What is Hennessey Nursing & Rehab's CMS Rating?

CMS assigns HENNESSEY NURSING & REHAB an overall rating of 2 out of 5 stars, which is considered below average nationally. Within Oklahoma, this rating places the facility higher than 0% of the state's 100 nursing homes. A rating at this level reflects concerns identified through health inspections, staffing assessments, or quality measures that families should carefully consider.

How is Hennessey Nursing & Rehab Staffed?

CMS rates HENNESSEY NURSING & REHAB's staffing level at 3 out of 5 stars, which is average compared to other nursing homes. Staff turnover is 69%, which is 23 percentage points above the Oklahoma average of 46%. High turnover can affect care consistency as new staff learn residents' individual needs. RN turnover specifically is 83%, which is notably high. RNs provide skilled clinical oversight, so turnover in this role can affect medical care quality.

What Have Inspectors Found at Hennessey Nursing & Rehab?

State health inspectors documented 28 deficiencies at HENNESSEY NURSING & REHAB during 2021 to 2024. These included: 1 Immediate Jeopardy (the most serious level, indicating potential for serious harm or death), 1 that caused actual resident harm, and 26 with potential for harm. Immediate Jeopardy findings are rare and represent the most serious regulatory concerns. They require immediate corrective action.

Who Owns and Operates Hennessey Nursing & Rehab?

HENNESSEY NURSING & REHAB is owned by a for-profit company. For-profit facilities operate as businesses with obligations to shareholders or private owners. The facility is operated by BRADFORD MONTGOMERY, a chain that manages multiple nursing homes. With 50 certified beds and approximately 31 residents (about 62% occupancy), it is a smaller facility located in HENNESSEY, Oklahoma.

How Does Hennessey Nursing & Rehab Compare to Other Oklahoma Nursing Homes?

Compared to the 100 nursing homes in Oklahoma, HENNESSEY NURSING & REHAB's overall rating (2 stars) is below the state average of 2.6, staff turnover (69%) is significantly higher than the state average of 46%, and health inspection rating (2 stars) is below the national benchmark.

What Should Families Ask When Visiting Hennessey Nursing & Rehab?

Based on this facility's data, families visiting should ask: "What changes have been made since the serious inspection findings, and how are you preventing similar issues?" "How do you ensure continuity of care given staff turnover, and what is your staff retention strategy?" "Can I visit during a mealtime to observe dining assistance and food quality?" "How do you handle medical emergencies, and what is your hospital transfer rate?" These questions are particularly relevant given the facility's Immediate Jeopardy citations and the facility's high staff turnover rate.

Is Hennessey Nursing & Rehab Safe?

Based on CMS inspection data, HENNESSEY NURSING & REHAB has documented safety concerns.
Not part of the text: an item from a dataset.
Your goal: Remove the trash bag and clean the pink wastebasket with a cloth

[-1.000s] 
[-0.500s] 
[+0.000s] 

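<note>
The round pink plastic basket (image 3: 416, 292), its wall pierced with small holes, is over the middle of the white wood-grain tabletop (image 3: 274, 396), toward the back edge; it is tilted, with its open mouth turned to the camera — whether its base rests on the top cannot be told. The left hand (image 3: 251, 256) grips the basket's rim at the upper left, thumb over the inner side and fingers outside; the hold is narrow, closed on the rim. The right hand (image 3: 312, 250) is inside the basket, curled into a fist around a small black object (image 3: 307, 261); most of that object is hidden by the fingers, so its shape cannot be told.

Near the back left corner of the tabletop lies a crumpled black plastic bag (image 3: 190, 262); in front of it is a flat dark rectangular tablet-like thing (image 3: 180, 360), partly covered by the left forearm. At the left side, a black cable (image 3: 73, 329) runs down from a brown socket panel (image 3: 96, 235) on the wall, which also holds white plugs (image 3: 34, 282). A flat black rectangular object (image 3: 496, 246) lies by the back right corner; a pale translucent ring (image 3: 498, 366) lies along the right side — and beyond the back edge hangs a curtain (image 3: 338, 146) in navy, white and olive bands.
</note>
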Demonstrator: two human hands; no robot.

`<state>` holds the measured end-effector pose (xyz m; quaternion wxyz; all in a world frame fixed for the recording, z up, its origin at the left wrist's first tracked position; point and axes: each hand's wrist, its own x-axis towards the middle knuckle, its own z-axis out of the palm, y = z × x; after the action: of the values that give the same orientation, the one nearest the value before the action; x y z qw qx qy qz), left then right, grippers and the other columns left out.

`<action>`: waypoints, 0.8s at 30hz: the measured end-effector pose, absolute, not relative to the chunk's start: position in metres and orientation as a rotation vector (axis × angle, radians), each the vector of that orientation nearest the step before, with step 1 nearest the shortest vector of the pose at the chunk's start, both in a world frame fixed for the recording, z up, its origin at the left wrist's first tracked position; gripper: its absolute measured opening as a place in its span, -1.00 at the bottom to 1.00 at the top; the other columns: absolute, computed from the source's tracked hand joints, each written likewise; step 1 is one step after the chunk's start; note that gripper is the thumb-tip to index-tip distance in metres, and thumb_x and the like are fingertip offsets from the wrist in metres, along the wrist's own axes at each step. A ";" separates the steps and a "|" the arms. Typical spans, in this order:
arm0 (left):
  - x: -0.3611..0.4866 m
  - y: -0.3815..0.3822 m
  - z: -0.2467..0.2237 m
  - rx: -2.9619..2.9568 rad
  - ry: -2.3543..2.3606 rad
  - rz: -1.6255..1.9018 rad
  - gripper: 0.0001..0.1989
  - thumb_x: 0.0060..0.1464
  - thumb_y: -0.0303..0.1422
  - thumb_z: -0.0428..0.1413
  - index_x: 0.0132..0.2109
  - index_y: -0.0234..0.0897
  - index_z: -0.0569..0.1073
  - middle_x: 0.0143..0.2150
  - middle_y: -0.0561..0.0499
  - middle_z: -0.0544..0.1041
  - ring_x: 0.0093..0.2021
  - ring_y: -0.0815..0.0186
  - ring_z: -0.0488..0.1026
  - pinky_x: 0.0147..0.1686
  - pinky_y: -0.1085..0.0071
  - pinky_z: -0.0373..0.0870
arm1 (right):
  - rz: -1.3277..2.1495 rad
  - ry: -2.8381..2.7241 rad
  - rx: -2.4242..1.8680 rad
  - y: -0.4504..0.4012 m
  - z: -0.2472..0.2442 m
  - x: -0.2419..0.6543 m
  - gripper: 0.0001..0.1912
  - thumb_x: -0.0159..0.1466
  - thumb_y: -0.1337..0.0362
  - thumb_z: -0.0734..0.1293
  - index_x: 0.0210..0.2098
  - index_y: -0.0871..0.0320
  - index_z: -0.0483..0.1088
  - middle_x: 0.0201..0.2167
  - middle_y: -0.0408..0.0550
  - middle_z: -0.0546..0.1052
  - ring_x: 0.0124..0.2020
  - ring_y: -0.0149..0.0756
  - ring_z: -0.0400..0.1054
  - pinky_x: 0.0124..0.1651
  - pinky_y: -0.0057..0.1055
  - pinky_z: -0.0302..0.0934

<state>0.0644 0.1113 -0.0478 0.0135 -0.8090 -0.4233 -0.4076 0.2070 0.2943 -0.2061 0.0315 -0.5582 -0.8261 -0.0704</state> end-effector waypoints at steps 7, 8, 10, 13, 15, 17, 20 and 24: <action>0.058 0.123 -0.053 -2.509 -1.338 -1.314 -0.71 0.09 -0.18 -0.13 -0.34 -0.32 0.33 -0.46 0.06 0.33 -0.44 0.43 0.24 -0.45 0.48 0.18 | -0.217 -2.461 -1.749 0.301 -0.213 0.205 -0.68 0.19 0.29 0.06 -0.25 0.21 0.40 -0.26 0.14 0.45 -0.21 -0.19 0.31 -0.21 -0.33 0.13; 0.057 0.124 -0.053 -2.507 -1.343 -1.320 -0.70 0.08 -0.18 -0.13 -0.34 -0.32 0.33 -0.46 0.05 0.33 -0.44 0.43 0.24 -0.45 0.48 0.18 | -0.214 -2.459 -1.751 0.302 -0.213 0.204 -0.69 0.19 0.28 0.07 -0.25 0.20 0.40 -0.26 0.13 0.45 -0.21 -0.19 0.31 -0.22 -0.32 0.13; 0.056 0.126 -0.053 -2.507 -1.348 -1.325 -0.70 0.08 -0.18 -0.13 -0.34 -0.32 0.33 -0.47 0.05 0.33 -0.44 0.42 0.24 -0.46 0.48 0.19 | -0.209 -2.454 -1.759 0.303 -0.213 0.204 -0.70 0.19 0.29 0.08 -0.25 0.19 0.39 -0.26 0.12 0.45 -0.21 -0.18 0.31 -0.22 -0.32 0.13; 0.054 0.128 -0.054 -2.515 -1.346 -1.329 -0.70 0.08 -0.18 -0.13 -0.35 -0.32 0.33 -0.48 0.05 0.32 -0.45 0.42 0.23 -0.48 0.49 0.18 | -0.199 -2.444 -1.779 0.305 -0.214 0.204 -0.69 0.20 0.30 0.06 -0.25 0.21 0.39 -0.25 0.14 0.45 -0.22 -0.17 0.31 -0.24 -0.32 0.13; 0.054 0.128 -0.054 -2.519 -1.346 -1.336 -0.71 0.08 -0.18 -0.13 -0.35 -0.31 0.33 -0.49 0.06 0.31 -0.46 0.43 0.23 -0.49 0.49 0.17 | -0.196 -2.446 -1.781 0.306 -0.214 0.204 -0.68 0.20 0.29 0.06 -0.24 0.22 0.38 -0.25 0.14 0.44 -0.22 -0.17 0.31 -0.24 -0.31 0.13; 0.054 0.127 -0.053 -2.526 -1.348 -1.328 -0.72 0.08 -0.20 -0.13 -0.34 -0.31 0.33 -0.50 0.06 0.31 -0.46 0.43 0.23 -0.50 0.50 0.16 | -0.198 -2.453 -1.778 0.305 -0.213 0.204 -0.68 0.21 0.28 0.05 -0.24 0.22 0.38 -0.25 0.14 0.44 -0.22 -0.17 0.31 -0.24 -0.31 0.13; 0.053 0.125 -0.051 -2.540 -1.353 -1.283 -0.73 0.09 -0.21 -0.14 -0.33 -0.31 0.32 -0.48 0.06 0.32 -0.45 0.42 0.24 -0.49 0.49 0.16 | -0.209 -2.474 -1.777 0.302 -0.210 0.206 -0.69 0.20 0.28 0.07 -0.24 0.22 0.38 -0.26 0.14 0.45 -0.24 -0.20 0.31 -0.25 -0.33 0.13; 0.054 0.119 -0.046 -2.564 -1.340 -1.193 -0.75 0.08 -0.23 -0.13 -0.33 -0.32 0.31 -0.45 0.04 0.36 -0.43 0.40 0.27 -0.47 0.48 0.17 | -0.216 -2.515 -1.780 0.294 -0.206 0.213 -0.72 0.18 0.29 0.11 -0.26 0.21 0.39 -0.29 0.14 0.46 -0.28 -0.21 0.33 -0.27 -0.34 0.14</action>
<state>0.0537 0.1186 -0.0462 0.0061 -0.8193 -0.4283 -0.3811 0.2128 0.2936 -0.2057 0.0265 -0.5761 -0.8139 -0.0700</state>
Inspectors have issued 1 Immediate Jeopardy citation (the most serious violation level indicating risk of serious injury or death). The facility has a 2-star overall rating and ranks #100 of 100 nursing homes in Oklahoma. Families considering this facility should ask detailed questions about what corrective actions have been taken since these incidents.

Do Nurses at Hennessey Nursing & Rehab Stick Around?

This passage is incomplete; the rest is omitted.